大正時代に武庫川の改修に伴って廃川となった支川の枝川跡地に住宅地が開発され、これが甲子園と名付けられました。今は甲子園○○町という住所表記の範囲は広がっていますが、甲子園一番町~九番町までが当初の開発範囲だそうです。
ということで、現在は甲子園駅から徒歩3分ほどの甲子園六番町にある八ツ松公園のあたりも、かつては枝川の土手に八本松が並んでいたのではないかと想像します。

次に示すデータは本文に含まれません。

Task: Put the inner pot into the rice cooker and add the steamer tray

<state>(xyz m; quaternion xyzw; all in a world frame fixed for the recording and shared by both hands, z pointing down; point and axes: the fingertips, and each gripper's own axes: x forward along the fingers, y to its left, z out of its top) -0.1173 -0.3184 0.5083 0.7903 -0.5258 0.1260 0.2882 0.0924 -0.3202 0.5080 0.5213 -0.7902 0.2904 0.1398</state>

そういう土地なので水には不自由しなかったのかと思いきや、天井川となっている武庫川からの取水は困難だったようで、天正19年(1591年)の水争いの記録が残っているそうです。
八ツ松には、この争いの折に犠牲となった人々を顕彰する碑が建てられています。話は豊臣時代と400年以上前のことですが、碑が建てられたのは40年ほど前だという話です。
八ツ松公園

●義民顕彰碑
天正19年夏の旱魃に鳴尾の農民は灌漑用水の欠乏に迫られ、武庫川の分流たりし枝川の北郷用水樋に加工し、密かに暗渠を通じて上流の瓦林地方の用水を導入した。これがため瓦林農民の怒を受け、烈しい斗争を惹起するに至り、遂には官憲の発動となり成敗が加えられ、双方に加勢した村々にも糾弾が及ぶほどの大事件となった。
村のために非常手段を敢行した20数名の農民たちは、翌年秋、磔の極刑に処せられたが、哀情は認められて爾後鳴尾用水路は確保されるに至った。
後世鳴尾郷民は、この犠牲となった人々を義民と称えて墓碑を甲子園の淨願寺に建て、その遺徳を追慕し霊を弔い、今尚命日には盛大な法要を続けている。
寺は此の東50メートルの地にあり、北郷用水樋の趾は北約800メートルの地に建碑標示してある。
撰者 兵庫県文化財専門委員 吉井良尚
謹書 甲子園淨願寺住職 釋得雄

公園は南側に土舗装の多目的広場、北側に遊具広場があり、公園の区画内に八ツ松市民館という地域コミュニティ施設があります。
ちなみに義民顕彰碑に出てくる淨願寺は、市民館のすぐ向かいにあります。
八ツ松公園

遊具広場は、中心に山遊具を据え、周囲にブランコ、二重太鼓橋、鉄棒、パーゴラなどを配したシンプルなもの。広さの割には遊具は少なめです。
八ツ松公園
八ツ松公園

しかし、中央の山遊具が立派なのと、遊具が少ないのが逆に走り回るのには適しているのか、元気な小学生が集まって、スゴい勢いで登ったり降りたりを繰り返して遊んでいました。
山遊具のカラフルさも魅力です。